» **TO DO**: Would you copy every line of the listing below that includes the word "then"?

◇ ◇ ◇

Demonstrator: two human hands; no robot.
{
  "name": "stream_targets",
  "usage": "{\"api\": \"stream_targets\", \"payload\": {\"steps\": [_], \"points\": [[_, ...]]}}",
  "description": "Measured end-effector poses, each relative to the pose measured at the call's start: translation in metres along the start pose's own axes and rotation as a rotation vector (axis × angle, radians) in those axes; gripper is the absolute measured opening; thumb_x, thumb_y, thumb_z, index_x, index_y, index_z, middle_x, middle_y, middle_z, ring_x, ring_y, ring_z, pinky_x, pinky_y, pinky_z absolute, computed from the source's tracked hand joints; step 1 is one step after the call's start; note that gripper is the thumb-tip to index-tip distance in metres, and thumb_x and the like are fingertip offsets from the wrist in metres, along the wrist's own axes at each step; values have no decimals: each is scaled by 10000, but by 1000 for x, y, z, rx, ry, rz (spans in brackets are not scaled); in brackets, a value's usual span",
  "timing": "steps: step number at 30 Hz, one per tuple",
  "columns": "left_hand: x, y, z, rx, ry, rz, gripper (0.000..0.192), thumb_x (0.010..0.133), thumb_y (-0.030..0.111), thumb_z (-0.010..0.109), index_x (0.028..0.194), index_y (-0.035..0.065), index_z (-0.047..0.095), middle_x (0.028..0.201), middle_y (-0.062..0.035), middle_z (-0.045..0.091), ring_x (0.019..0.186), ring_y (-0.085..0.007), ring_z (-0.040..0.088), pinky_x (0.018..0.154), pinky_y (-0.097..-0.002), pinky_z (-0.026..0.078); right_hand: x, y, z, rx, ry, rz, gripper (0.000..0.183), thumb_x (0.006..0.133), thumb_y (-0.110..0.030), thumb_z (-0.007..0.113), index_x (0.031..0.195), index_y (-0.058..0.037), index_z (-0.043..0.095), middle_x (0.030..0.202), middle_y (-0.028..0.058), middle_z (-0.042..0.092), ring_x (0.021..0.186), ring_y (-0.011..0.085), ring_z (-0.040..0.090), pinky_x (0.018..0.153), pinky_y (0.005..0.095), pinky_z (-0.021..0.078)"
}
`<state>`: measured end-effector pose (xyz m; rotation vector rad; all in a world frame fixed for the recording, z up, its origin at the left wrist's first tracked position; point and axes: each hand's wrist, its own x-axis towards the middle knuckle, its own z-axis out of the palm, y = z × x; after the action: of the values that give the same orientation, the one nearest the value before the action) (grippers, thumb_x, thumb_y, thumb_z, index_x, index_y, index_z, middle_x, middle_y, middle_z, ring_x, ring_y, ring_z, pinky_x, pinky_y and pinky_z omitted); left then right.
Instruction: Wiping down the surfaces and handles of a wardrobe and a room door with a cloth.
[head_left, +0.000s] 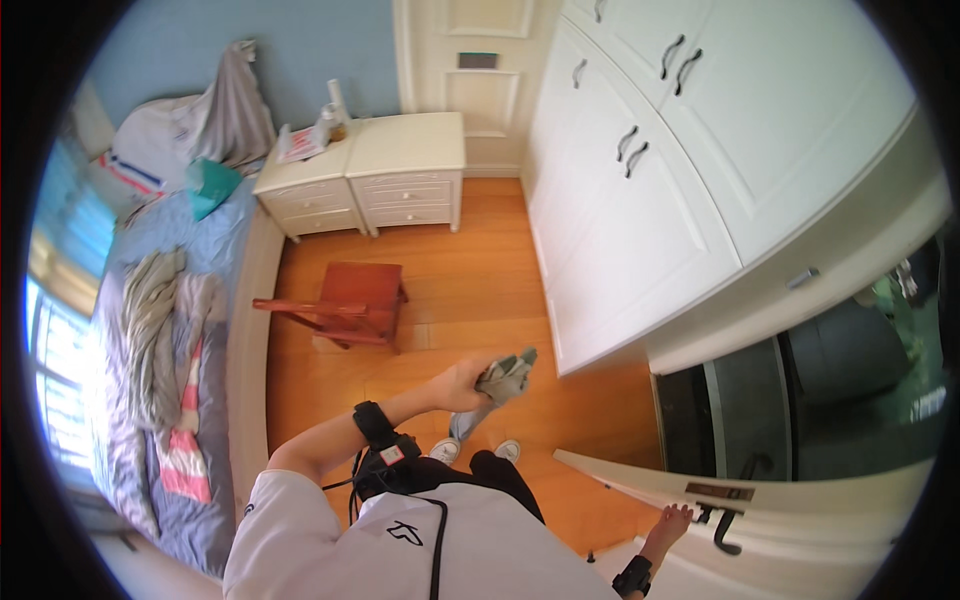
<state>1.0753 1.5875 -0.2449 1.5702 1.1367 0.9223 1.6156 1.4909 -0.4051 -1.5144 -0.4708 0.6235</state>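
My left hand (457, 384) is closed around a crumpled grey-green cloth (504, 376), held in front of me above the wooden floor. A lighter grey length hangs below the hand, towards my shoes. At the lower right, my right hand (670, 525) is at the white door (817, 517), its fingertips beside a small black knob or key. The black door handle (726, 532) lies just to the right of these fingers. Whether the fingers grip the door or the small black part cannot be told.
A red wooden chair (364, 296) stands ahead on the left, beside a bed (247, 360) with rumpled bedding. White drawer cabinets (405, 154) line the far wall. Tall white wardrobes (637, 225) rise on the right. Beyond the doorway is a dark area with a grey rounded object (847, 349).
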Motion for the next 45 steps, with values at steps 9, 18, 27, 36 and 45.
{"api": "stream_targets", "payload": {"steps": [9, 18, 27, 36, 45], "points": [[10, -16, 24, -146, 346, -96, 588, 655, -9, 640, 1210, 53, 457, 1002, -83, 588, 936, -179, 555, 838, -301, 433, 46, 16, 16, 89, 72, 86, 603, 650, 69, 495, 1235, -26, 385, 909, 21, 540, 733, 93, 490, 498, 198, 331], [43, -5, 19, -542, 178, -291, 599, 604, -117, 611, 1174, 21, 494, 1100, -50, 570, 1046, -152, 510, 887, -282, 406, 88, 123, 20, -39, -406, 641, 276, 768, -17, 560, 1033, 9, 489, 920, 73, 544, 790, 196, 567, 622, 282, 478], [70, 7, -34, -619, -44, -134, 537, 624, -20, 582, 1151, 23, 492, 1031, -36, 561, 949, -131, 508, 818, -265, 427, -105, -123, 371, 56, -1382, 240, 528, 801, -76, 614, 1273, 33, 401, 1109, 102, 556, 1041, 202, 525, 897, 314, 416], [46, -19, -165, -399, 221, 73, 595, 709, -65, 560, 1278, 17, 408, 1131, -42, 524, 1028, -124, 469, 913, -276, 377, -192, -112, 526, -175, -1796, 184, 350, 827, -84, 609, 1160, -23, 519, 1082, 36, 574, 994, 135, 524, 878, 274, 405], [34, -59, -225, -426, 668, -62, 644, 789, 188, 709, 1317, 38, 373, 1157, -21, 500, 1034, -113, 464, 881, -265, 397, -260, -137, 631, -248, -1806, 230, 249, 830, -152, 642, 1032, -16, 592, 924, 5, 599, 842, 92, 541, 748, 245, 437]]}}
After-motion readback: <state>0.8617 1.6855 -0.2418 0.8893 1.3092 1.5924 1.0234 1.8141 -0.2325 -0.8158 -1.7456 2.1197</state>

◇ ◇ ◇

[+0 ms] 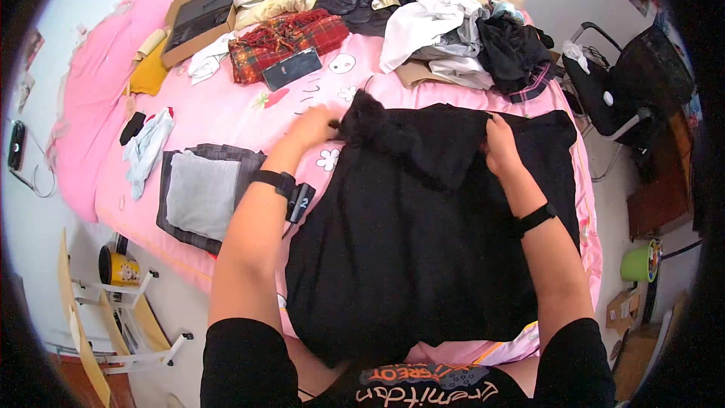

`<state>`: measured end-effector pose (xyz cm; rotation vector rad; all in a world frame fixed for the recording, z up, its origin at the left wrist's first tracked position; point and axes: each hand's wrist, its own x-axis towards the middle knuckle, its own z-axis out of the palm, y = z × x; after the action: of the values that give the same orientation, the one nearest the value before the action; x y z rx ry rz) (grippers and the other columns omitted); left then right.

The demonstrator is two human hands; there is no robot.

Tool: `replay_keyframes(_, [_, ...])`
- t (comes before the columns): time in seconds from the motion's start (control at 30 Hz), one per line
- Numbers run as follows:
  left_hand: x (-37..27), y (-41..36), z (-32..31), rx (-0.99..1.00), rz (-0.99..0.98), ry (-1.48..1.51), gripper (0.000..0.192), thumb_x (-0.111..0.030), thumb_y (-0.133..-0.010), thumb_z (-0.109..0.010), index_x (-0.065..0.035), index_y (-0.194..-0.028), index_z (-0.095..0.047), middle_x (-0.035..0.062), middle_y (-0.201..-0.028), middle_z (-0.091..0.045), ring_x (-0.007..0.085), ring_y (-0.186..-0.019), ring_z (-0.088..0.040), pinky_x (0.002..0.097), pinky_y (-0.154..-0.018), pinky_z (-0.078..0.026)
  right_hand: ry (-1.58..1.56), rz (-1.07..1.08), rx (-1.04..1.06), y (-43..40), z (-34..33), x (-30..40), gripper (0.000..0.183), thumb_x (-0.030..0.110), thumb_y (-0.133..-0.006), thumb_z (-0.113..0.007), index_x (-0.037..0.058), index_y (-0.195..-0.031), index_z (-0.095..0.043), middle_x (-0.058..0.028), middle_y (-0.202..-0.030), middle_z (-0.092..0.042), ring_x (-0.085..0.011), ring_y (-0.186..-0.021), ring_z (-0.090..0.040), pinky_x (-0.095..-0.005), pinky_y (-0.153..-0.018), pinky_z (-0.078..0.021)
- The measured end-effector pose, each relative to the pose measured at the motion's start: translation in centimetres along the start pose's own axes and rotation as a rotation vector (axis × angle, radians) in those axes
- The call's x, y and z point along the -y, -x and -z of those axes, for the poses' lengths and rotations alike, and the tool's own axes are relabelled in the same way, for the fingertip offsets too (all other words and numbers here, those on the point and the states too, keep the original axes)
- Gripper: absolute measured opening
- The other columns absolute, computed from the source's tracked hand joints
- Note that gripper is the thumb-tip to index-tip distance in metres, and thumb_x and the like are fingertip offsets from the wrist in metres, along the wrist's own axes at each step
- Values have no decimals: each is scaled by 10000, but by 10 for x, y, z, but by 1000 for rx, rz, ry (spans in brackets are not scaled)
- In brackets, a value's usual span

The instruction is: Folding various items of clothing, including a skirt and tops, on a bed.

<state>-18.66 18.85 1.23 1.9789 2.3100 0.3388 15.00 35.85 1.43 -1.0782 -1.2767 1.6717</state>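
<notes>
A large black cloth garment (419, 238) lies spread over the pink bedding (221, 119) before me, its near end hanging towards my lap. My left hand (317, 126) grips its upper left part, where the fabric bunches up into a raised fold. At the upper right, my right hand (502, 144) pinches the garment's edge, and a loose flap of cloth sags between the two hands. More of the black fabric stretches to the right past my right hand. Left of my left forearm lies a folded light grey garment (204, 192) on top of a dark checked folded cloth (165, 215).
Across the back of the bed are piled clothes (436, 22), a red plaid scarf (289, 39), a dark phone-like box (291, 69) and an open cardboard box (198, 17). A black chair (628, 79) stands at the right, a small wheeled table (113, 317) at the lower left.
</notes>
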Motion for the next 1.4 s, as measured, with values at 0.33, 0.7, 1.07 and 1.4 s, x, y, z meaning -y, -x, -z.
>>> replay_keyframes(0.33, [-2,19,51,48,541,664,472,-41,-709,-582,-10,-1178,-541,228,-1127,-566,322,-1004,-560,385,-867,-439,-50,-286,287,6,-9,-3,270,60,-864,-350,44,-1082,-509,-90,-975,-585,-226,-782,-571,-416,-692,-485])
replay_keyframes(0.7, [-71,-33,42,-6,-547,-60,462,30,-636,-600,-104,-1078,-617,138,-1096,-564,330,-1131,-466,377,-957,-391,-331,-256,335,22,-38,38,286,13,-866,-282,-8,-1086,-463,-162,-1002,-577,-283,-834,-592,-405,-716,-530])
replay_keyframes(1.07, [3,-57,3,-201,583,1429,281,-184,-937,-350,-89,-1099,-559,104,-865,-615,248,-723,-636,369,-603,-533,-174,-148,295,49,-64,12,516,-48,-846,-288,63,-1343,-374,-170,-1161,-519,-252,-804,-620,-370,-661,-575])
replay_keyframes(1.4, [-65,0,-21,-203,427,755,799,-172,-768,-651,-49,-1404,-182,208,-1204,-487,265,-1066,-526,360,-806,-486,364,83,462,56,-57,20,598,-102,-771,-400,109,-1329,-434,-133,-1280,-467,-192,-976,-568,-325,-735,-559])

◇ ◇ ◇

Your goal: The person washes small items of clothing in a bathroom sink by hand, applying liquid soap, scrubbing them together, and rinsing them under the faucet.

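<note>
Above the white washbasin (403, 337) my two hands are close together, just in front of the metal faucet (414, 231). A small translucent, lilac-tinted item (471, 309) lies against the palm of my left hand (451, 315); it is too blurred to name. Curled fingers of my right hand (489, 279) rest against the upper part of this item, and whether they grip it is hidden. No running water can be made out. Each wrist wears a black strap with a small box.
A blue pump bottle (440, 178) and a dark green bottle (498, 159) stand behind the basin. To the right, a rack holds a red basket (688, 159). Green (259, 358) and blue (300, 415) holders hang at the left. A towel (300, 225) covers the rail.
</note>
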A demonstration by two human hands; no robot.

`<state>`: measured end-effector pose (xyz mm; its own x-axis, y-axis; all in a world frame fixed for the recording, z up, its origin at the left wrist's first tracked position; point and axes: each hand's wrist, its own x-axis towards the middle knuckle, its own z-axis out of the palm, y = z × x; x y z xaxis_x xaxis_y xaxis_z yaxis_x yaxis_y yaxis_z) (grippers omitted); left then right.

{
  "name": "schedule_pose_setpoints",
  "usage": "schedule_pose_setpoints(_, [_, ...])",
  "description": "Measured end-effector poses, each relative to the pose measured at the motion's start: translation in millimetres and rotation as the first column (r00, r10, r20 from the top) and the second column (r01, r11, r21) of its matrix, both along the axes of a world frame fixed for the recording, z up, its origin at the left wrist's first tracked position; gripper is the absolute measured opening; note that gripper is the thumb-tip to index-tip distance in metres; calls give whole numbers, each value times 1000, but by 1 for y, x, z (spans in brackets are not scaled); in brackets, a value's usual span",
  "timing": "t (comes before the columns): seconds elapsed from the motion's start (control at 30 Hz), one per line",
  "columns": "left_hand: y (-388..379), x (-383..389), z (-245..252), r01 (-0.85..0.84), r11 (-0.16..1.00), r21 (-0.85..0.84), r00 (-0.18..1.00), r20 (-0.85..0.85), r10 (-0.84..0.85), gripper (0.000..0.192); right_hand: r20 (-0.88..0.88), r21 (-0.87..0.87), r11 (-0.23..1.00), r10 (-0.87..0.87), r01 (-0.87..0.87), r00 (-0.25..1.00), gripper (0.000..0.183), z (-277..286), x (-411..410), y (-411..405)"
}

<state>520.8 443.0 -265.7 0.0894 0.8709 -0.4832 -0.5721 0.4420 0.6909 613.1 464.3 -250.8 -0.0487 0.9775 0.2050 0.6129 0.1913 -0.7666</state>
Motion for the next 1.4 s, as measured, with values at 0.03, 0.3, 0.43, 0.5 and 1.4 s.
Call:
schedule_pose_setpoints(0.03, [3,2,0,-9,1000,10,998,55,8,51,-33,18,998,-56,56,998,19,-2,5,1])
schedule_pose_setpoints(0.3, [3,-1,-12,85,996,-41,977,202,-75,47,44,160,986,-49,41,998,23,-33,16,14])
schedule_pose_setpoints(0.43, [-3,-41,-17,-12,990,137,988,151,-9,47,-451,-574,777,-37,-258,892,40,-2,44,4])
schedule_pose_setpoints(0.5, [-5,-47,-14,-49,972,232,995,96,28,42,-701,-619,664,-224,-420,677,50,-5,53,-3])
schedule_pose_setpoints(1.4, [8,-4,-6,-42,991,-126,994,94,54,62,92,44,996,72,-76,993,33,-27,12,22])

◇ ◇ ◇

» **RESULT**:
`<state>`: measured end-effector pose (xyz m; rotation vector rad; all in a world frame fixed for the recording, z up, its origin at the left wrist's first tracked position; point and axes: each hand's wrist, its own x-axis towards the middle knuckle, its own z-axis out of the palm, y = z × x; after the action: of the values that give the same orientation, the one nearest the value before the action) (grippers, thumb_x, thumb_y, thumb_z, index_x, index_y, index_z, middle_x, middle_y, middle_z, ring_x, ring_y, ring_z, pinky_x, pinky_y and pinky_z omitted); left then right.
`<state>`: measured end-effector pose (xyz cm; rotation vector rad; all in a world frame fixed for the recording, z up, its origin at the left wrist's first tracked position; point and axes: each hand's wrist, its own x-axis towards the middle knuckle, its own z-axis out of the palm, y = z × x; after the action: of the values that give the same orientation, the one nearest the value before the action; x y z rx ry rz) (grippers and the other columns omitted); left then right.
`<state>`: measured end-effector pose (xyz mm; its own x-axis, y-axis; all in a world frame fixed for the recording, z up, its origin at the left wrist's first tracked position; point and axes: each hand's wrist, its own x-axis towards the middle knuckle, its own z-axis out of the palm, y = z × x; x y z xaxis_x xaxis_y xaxis_z yaxis_x yaxis_y yaxis_z) (grippers omitted); left then right.

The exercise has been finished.